- TASK TO COMPLETE:
Up to and including the line with "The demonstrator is", reproduce the listing below exactly, beginning at its first line.

- PROVIDED DATA:
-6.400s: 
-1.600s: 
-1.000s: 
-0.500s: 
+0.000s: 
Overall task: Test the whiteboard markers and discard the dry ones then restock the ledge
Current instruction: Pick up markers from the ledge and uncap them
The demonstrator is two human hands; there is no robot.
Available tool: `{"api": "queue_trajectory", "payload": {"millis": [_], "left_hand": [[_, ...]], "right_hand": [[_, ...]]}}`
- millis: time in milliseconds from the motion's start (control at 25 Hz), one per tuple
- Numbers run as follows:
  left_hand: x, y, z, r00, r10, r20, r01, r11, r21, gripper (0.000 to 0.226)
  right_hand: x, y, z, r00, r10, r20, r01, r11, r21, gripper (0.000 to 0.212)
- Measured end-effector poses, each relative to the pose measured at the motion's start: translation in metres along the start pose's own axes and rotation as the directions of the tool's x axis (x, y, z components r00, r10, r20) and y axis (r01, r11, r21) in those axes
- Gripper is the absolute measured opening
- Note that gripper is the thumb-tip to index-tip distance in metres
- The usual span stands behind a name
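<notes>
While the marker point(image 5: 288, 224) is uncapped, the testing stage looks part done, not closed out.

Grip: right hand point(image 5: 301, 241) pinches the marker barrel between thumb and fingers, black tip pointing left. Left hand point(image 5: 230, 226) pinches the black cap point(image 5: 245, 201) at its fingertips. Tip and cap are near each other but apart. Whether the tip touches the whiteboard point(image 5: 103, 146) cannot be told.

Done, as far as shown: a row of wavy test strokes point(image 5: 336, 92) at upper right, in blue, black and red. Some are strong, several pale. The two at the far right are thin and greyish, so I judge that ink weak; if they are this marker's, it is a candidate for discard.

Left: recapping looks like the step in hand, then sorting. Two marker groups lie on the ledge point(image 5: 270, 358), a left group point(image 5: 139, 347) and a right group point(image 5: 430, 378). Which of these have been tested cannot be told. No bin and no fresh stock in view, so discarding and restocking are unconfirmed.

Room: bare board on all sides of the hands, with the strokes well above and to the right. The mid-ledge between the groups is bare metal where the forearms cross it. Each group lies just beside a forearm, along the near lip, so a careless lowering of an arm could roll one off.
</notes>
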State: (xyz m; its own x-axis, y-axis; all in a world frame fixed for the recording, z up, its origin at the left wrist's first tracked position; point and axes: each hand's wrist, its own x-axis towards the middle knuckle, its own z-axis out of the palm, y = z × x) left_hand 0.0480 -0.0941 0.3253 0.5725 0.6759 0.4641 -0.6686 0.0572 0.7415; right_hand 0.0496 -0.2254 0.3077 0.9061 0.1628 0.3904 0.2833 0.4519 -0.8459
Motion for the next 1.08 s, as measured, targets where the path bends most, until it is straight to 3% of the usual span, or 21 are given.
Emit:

- WRITTEN SOLUTION:
-6.400s: 
-1.600s: 
-1.000s: 
-0.500s: 
+0.000s: 
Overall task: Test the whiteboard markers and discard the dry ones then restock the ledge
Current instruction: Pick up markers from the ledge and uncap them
The demonstrator is two human hands; there is no robot.

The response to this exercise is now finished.